• _Problem to work on_
All of the data should be output character for character, except the pictures.

• _Dataset content_

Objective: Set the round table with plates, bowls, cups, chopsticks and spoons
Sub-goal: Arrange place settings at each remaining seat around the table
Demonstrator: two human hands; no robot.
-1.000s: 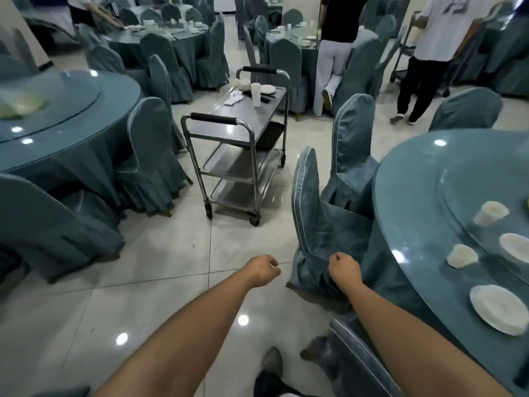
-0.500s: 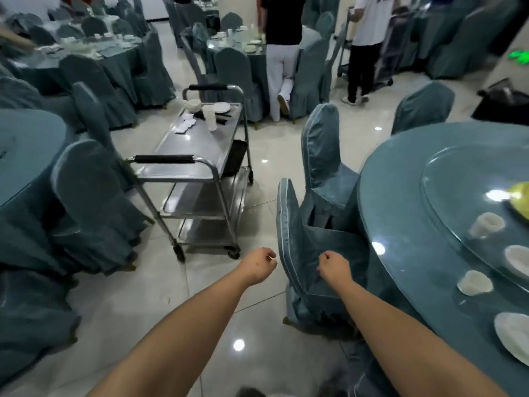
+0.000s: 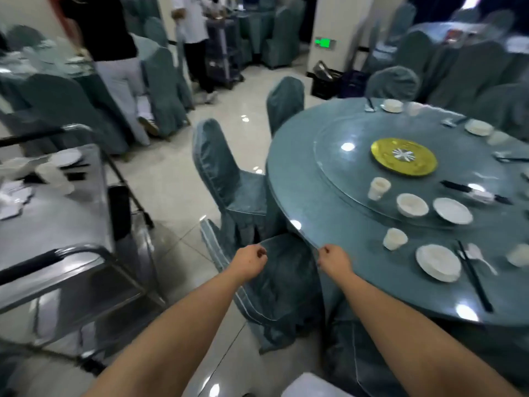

• _Solution for this problem_
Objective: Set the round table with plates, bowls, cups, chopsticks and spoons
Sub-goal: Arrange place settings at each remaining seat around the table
Demonstrator: two human hands; no robot.
-1.000s: 
-0.500s: 
+0.000s: 

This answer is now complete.